Repointer le caractère illicite des Hadiths,
les dires et faits du Prophète.
Même s’il faut, en bon musulman, suivre l’exemple de
Mahomet, les Hadiths ont et doivent avoir une valeur exemplative infiniment plus réduite que la Parole Coranique qui est celle de Dieu lui-même. Sinon, c’est mettre Mahomet sur le même pied qu’Allah ce qui est contradictoire avec la Profession de Foi, et la Première
Sourate (" Il n'y a de Dieu que Dieu").
Les collectionneurs de Hadiths (le plus souvent faux d’ailleurs de l’aveu même des Ulémas) perdent leur temps et commettent
donc un sacrilège. Sans compter que savoir AVEC CERTITUDE ce que Mahomet – Allah a dit et fait de 610 à 632 relève du rêve.
A l'inverse, certains croyants et lecteurs du Coran objectent qu’il n’est pas possible d’interpréter le Coran hors de son contexte historique, mais ce faisant, ils trifouillent l’ Histoire pour interpréter les Textes à leur convenance. Les lectures « simplistes » , c’est à dire la nôtre et celle des
Wahhabites se limite aux Textes réduisant de ce fait le risque « d’innovation blâmable » .
A trop « interpréter », est-on encore musulman ? L’esprit autoritaire du Coran va contre cette attitude laxiste, hélas. Nombreux sont
les versets où l’interprétabilité semble très limitée, et le refuge commode derrière les sempiternels problèmes de traduction ne peut justifier de lire le Coran à l’ envers. Quand Mahomet – Allah prescrit la destruction des mécréants, il le fait de multiples fois et en termes suffisamment explicites pour rendre risible ce paravent linguistique.
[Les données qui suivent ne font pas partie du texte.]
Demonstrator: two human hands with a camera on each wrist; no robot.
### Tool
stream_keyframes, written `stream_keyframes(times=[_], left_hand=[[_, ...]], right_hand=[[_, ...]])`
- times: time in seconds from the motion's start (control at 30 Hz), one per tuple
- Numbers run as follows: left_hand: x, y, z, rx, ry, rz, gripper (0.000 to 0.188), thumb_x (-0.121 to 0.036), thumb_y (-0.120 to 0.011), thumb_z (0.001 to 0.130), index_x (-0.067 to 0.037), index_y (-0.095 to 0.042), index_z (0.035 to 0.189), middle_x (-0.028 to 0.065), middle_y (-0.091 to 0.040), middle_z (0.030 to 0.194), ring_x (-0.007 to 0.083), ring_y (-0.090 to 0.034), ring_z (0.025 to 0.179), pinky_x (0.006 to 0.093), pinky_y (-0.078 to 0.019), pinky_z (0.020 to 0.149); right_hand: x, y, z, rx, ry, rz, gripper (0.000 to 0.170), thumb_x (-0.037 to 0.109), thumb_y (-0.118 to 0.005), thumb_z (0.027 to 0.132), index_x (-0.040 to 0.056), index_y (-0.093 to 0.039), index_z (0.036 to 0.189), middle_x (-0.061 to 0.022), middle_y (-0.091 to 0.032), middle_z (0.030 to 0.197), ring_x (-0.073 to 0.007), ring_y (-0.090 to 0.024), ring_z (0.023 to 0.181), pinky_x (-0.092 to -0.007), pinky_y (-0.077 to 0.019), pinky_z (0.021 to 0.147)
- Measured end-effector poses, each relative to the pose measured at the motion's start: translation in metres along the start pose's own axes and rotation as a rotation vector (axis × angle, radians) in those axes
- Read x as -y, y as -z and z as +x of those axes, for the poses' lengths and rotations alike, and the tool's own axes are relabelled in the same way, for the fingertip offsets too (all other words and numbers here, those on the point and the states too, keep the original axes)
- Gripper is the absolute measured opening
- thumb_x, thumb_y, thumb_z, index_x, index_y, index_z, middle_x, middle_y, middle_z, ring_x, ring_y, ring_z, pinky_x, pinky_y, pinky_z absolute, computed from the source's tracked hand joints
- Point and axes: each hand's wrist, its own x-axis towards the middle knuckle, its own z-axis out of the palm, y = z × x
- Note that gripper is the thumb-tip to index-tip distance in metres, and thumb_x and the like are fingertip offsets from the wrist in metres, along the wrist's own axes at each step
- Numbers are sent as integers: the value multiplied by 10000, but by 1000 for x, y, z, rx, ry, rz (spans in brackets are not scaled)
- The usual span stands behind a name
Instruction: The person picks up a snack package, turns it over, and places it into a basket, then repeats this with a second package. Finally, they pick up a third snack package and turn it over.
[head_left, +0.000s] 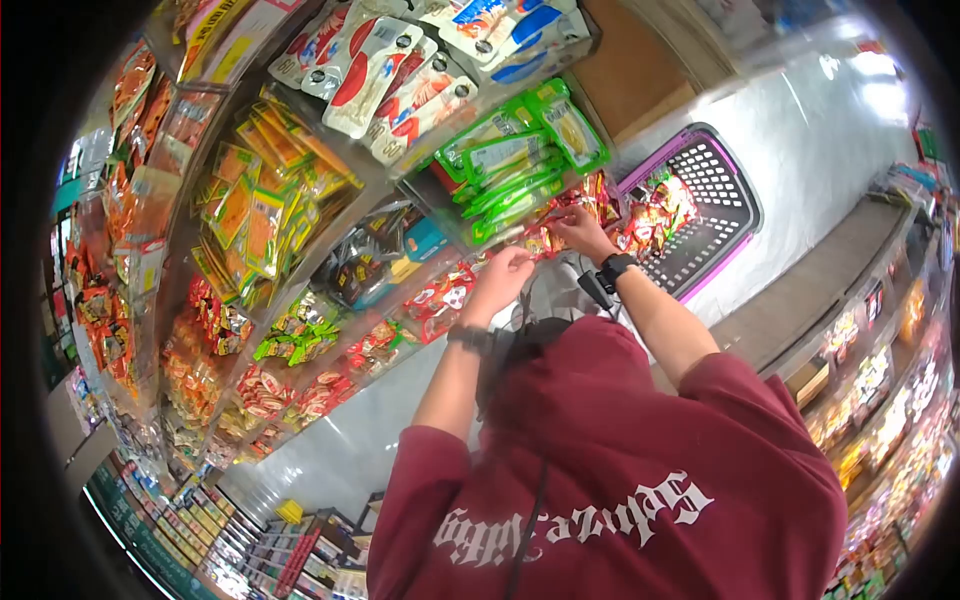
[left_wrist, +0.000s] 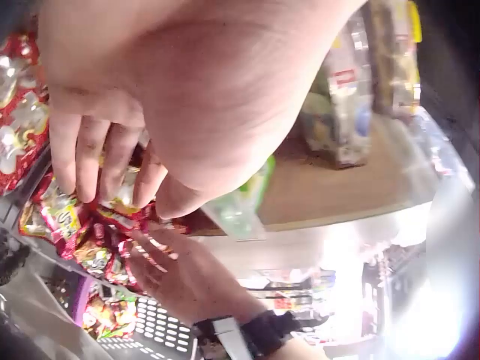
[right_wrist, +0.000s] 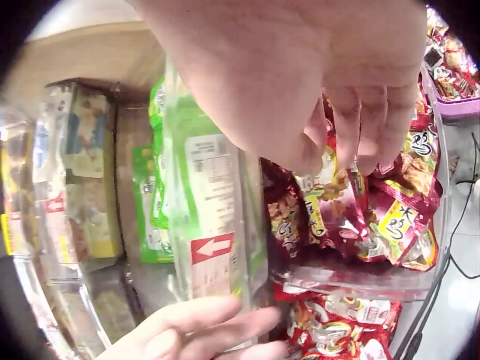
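In the head view, my right hand (head_left: 583,232) is over a shelf bin of small red snack packets (head_left: 602,200). Its fingers reach down onto the packets (right_wrist: 341,206) in the right wrist view, loosely bent, with no packet seen lifted. My left hand (head_left: 505,275) is beside it at the bin's front edge. In the right wrist view the left hand (right_wrist: 206,330) has its fingers extended by a clear divider with a price label (right_wrist: 214,251), holding nothing visible. The left wrist view shows the right hand (left_wrist: 184,277) low, its fingers spread near the red packets (left_wrist: 64,217).
A dark basket with a purple rim (head_left: 757,215) stands right of the bin, with red packets (head_left: 665,210) inside. Green packs (head_left: 515,150) fill the bin above, and white pouches (head_left: 375,75) lie higher. Another shelf (head_left: 800,285) runs along the right.
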Motion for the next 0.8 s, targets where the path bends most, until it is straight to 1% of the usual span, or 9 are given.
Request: stream_keyframes(times=[0.07,0.1,0.23,0.33,0.47,0.53,0.63,0.73,0.8], left_hand=[[27,-15,34,-15,126,-100,391,-282,-706,958,-19,-664,1245,120,-750,1054,225,-725,962,358,-563,865],[36,-22,44,-16,248,-182,407,-291,-714,948,-22,-665,1250,118,-748,1037,226,-720,922,367,-563,839],[73,-39,70,-5,364,-253,441,-327,-689,937,-32,-666,1263,102,-738,999,194,-686,808,359,-540,735],[84,-43,86,14,500,-498,505,-253,-664,993,-65,-515,1437,89,-640,1212,186,-649,1087,361,-571,912],[120,-53,104,-155,337,-571,453,-187,-682,994,-66,-559,1413,60,-633,1247,186,-640,1129,324,-549,963],[144,-60,109,-66,355,-541,436,-195,-683,998,-70,-575,1401,53,-632,1251,170,-631,1130,316,-539,945],[116,-51,97,-94,368,-555,454,-224,-692,987,-76,-587,1403,71,-643,1287,171,-616,1129,344,-515,926],[72,-43,84,-209,331,-673,465,-252,-705,951,-61,-617,1365,123,-671,1275,232,-623,1096,393,-500,934],[84,-40,90,-235,41,-33,450,-296,-665,981,-75,-615,1370,127,-666,1304,244,-633,1105,396,-510,921]], right_hand=[[-48,-9,33,-75,90,54,427,88,-707,939,-59,-500,1282,-116,-722,1023,-186,-716,987,-324,-592,817],[-13,1,24,37,23,-41,558,34,-686,919,-90,-379,1367,-149,-723,1084,-211,-719,1048,-341,-599,869],[3,4,35,-19,50,-89,274,25,-708,881,-36,-609,1129,-103,-749,990,-171,-713,946,-333,-575,796],[26,8,37,75,-31,-149,82,50,-710,879,7,-677,941,-57,-741,873,-145,-692,842,-330,-544,727],[-44,4,74,156,78,-226,62,80,-681,897,23,-670,874,-15,-682,753,-140,-619,687,-341,-494,635],[-43,6,74,187,155,-442,49,61,-655,909,36,-653,867,-13,-641,725,-140,-575,648,-351,-470,597],[-43,11,79,380,-101,-273,265,251,-673,882,-1,-694,962,-147,-707,834,-318,-676,833,-479,-518,804],[6,7,66,479,352,-751,178,183,-645,875,23,-718,907,-154,-726,866,-316,-686,799,-469,-523,759],[16,4,63,485,524,-848,176,172,-633,873,31,-732,911,-163,-737,899,-328,-696,817,-466,-528,757]])
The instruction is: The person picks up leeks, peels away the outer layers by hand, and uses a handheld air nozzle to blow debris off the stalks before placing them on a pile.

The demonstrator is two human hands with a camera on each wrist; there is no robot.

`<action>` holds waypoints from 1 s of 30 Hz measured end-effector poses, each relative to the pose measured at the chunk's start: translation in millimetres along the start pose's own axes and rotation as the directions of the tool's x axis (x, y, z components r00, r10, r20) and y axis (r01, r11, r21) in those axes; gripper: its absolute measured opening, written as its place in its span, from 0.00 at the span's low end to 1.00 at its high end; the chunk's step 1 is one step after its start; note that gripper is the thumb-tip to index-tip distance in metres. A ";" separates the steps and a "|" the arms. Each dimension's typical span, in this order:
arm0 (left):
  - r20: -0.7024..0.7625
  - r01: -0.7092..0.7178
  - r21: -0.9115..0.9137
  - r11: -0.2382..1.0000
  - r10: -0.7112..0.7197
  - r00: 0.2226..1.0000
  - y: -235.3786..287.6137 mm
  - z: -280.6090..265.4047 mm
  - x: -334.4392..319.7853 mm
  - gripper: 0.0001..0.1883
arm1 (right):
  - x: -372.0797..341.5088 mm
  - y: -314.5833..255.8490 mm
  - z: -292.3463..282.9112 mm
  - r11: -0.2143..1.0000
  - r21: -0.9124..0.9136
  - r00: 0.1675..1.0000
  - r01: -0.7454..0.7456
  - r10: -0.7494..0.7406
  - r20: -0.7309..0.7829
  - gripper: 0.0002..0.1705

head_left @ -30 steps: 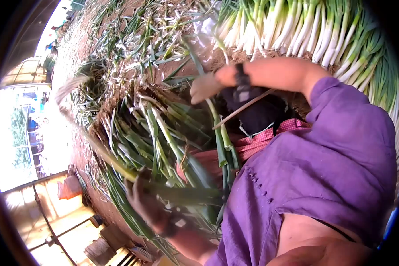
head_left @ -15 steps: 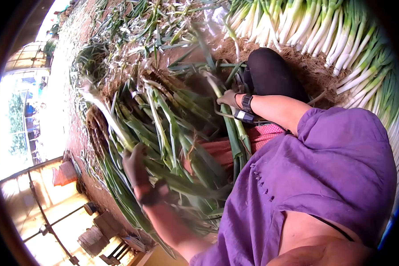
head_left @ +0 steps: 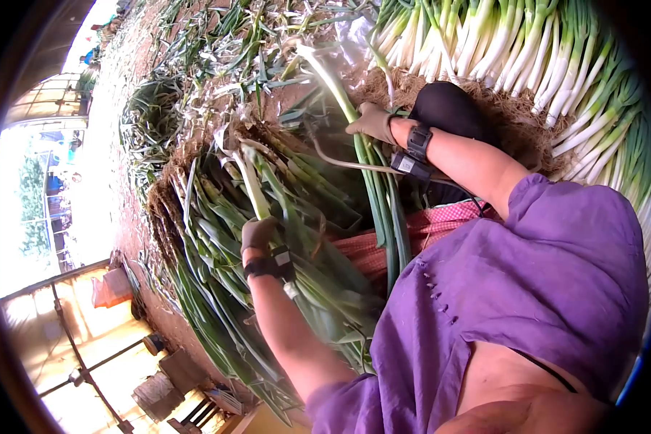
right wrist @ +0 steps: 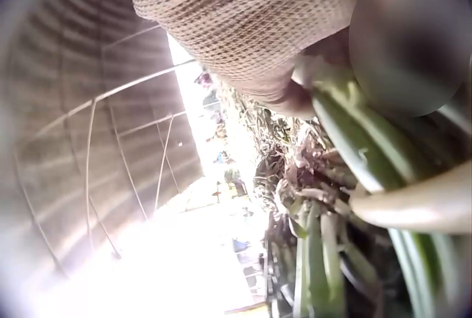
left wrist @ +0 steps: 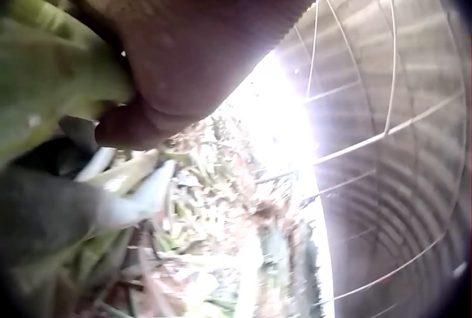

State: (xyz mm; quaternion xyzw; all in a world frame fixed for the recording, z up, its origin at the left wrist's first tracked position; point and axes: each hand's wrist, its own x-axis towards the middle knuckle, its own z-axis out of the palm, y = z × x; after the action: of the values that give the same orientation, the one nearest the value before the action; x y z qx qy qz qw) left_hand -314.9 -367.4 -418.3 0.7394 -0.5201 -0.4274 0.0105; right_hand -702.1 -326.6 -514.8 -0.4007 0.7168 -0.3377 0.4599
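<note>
The person's left hand [head_left: 259,235], in a dull brown glove, is wrapped around a long leek-like stalk with a white shank and flat green leaves [head_left: 254,189]. In the head view this stalk's long axis runs from upper left to lower right: the pale root end points up and away past the knuckles, while the leaves trail down toward the lap. The left-hand stalk lies over a heap of leafy green stalks with brown, matted roots [head_left: 217,249], and the left hand is clearly the nearer of the two to that heap.

The right hand [head_left: 372,121], in a beige knitted glove, grips a second long stalk, white at the root end and dark green at the leaves [head_left: 333,83]. Its white end points up and left, away from the body; its leaves hang below the hand.

The relation that seems to matter most is with a thin, curved, pale beige rod or tube [head_left: 340,163]. Its free end lies between the hands, nearer the right, and the right wrist view shows it crossing in front of the right-hand stalk's leaves. Whether it touches them cannot be told. The left-hand stalk's root end lies left of that tip, apart from it.
</note>
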 end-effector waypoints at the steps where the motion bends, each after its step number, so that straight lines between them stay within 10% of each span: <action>1: 0.012 -0.099 -0.121 0.988 0.102 0.995 9.3 -11.3 -24.0 0.16 | 4.1 2.6 2.7 1.000 -0.018 0.995 0.001 -0.003 -0.102 0.30; 4: -0.080 -0.296 -0.243 0.924 0.286 0.955 6.2 -53.3 -61.3 0.15 | -11.1 -8.3 -0.9 0.947 0.320 0.985 0.029 0.028 -0.172 0.30; 6: -0.179 -0.226 -0.553 0.802 0.150 0.972 22.0 -66.5 -99.3 0.15 | -8.8 5.7 3.8 0.907 0.420 0.996 0.031 -0.064 0.064 0.19; 8: -0.286 -0.275 -0.503 0.820 0.143 0.948 29.1 -92.0 -131.1 0.14 | -23.8 2.0 12.7 0.900 0.314 0.937 0.302 -0.341 0.077 0.11; 12: -0.501 -0.486 -0.474 0.734 0.229 0.835 -7.0 -159.7 -156.7 0.15 | -35.4 -32.9 0.1 0.814 0.556 0.958 0.170 -0.269 0.100 0.14; 15: -0.661 -0.576 -0.033 0.817 0.414 0.625 -71.3 -234.7 -174.2 0.15 | -11.3 -27.6 -16.2 0.881 0.474 0.999 -0.021 -0.001 0.047 0.19; 18: -0.917 -0.304 -0.163 0.939 -0.030 0.398 -60.9 -265.3 -231.5 0.21 | -9.9 -21.4 -4.6 0.905 0.421 0.998 0.050 -0.035 -0.043 0.19; 21: -0.964 -0.025 0.154 0.988 0.156 0.214 -40.9 -262.5 -251.8 0.18 | -44.1 -40.7 18.1 0.886 0.460 0.998 0.049 -0.063 0.016 0.16; 23: -0.890 0.125 0.238 0.963 0.165 0.424 -19.2 -235.6 -247.6 0.25 | -32.0 -23.0 53.5 0.924 0.352 0.971 0.149 -0.205 0.125 0.11; 26: -0.455 -0.225 0.343 0.912 0.371 0.809 27.4 -132.4 -153.8 0.23 | -20.1 -14.2 101.2 0.886 0.406 0.909 0.223 -0.340 0.242 0.08; 30: 0.137 -0.389 0.456 0.801 0.369 0.919 41.5 6.4 7.7 0.21 | -35.1 -29.9 125.9 0.845 0.535 0.932 0.001 -0.195 0.307 0.15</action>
State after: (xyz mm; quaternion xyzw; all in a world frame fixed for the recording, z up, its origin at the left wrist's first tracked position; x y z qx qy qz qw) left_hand -349.9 -389.7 -408.0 0.5913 -0.7457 -0.2915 -0.0962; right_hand -568.1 -323.5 -519.6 -0.3495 0.4819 -0.4676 0.6534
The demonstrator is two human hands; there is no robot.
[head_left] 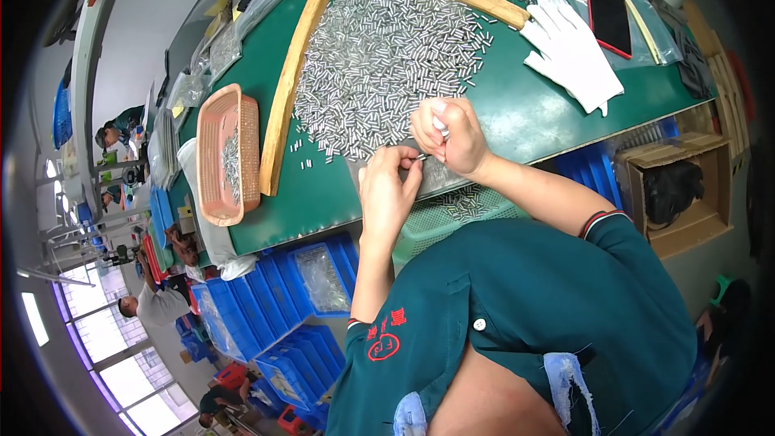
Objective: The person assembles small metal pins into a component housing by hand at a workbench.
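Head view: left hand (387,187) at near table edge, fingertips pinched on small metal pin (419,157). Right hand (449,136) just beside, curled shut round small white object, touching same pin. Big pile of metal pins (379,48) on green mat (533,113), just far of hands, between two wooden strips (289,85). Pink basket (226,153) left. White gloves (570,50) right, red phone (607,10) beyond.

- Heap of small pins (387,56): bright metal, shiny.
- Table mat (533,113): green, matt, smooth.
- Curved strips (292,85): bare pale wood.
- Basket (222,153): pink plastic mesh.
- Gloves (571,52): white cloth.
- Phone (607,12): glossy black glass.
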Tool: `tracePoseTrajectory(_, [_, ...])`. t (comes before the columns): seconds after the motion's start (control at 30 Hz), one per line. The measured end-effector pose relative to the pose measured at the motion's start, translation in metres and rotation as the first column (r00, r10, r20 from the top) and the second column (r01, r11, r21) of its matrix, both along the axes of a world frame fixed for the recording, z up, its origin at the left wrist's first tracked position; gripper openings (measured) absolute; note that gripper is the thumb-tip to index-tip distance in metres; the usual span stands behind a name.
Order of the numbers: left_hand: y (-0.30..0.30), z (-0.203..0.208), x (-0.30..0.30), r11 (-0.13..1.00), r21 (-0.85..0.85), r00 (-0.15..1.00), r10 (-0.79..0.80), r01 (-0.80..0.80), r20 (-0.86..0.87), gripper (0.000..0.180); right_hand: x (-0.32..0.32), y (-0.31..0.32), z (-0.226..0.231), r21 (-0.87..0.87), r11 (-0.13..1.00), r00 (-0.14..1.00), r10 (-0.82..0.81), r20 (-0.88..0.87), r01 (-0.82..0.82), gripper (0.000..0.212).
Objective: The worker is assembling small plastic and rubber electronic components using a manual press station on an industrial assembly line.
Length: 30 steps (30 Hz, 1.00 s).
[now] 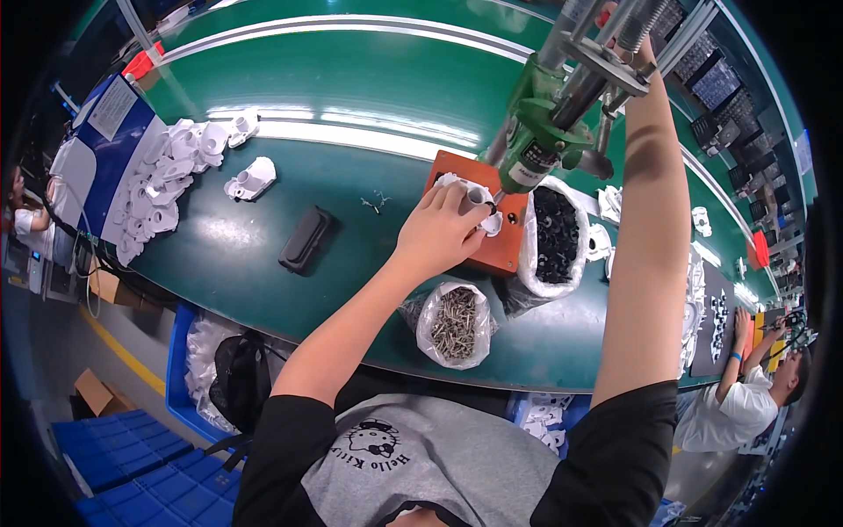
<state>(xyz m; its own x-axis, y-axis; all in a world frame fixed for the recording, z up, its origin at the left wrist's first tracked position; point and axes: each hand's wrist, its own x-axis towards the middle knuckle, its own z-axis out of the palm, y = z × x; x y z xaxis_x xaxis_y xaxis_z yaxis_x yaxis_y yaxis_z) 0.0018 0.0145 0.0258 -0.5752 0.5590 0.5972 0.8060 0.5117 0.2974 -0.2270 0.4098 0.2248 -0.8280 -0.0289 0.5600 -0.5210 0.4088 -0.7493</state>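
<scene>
My left hand (436, 230) is closed around a white plastic part (475, 195), pressing it onto an orange base block (450, 167). Directly over that part stands a green machine head (537, 132), its thin tip reaching down beside my fingers. My right arm stretches up past the machine; my right hand (634, 51) is at its upper rods and spring, fingers mostly hidden. Close to my left forearm, an open bag of screws (453, 325) sits near the table edge. A larger bag of small black parts (557, 233) stands right of the block.
Many white parts (171, 176) are heaped at the left, with a single white part (251, 179) apart from them. A black case (307, 239) and a few small pieces (377, 204) lie on the green table (237, 277). Another person (746, 400) works at the right.
</scene>
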Motion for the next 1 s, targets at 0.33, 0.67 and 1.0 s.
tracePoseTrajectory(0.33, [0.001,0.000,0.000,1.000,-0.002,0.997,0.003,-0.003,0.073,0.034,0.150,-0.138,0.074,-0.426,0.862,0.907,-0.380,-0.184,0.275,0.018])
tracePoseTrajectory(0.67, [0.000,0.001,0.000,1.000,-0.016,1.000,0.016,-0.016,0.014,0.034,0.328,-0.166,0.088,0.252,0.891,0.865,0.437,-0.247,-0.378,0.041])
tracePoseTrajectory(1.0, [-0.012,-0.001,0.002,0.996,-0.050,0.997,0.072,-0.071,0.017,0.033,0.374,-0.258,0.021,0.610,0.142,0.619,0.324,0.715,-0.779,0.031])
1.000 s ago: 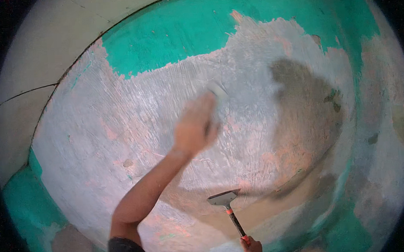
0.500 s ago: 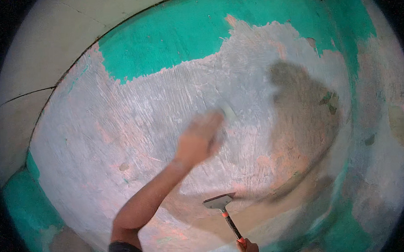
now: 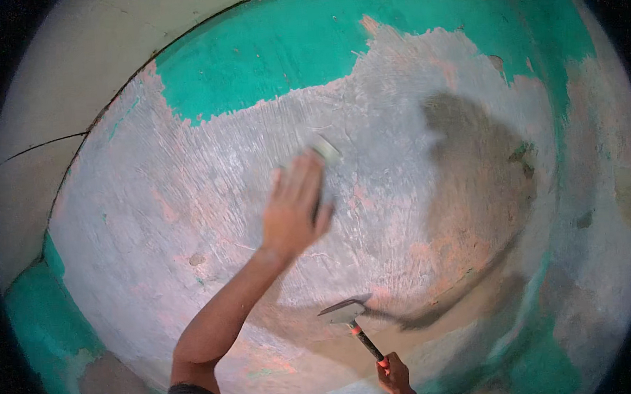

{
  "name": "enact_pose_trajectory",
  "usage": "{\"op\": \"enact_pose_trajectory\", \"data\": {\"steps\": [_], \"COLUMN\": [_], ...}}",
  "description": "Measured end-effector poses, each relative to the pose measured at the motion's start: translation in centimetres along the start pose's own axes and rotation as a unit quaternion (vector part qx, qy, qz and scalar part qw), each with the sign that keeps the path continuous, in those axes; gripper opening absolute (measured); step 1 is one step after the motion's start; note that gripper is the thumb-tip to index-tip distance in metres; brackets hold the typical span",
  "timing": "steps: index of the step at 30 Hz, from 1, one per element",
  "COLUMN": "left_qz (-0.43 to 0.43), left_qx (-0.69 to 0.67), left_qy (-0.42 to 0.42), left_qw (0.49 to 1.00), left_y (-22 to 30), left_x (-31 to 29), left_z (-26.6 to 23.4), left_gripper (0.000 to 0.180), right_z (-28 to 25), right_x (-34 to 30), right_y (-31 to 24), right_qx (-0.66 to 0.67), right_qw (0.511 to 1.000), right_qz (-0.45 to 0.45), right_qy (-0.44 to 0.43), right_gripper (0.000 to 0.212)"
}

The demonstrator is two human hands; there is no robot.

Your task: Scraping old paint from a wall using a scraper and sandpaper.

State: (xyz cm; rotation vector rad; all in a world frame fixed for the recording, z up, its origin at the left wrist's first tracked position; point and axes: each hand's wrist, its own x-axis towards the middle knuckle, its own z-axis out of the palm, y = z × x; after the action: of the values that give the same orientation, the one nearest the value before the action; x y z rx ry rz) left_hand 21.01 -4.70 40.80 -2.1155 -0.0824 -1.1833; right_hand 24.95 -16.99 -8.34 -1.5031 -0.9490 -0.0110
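My left hand reaches up against the middle of a rough wall, back of the hand toward me. Under its fingertips a small pale, flat rectangular pad is pressed to the scraped surface; what it is made of I cannot tell. Lower down, my right hand is wrapped round the black and orange handle of a wide-bladed scraper. The scraper's blade points upward, close to the wall; whether it touches is unclear.
Green paint covers the top of the wall with a ragged lower edge. Pinkish and grey scraped patches spread below it. A pale ceiling meets the wall at upper left. My shadow falls on the right side.
My left hand has swept leftward and slightly up across the wall with the pad. The right hand shows more fully, higher in the picture; the scraper has shifted slightly and its blade has tilted.
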Motion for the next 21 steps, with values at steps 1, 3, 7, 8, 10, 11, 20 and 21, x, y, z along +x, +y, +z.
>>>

Les Protestants ont – ils appris l’Araméen et le Grec pour avoir le droit d’interpréter la Bible ? Nous athées revendiquons aussi ce droit envers la Bible et le Coran.
Que nos contradicteurs lisent d’abord les Textes sacrés en langue vernaculaire avant de faire la fine bouche du spécialiste dédaigneux !
Pour en revenir aux Hadiths, il faut admettre, qu’à les supposer comme démontrés authentiques, le Prophète ne les aurait peut-être par prononcés hors du contexte de son époque ; il n’a jamais dit (via
Allah..) que l’on devrait éternellement suivre son exemple, exemple valable pour son temps, mais non imposé pour les temps à venir. Sauf à postuler une « bédouinisation » de la société, le retour à une société telle que celle de l’époque du prophète, selon la jolie formule du mufti Bencheick…
Alors, les Hadiths pour « boucher les trous » du Coran, c’est une attitude très contestable et dangereuse, même pour des zélotes de l ‘ application à la lettre des Textes sacrés.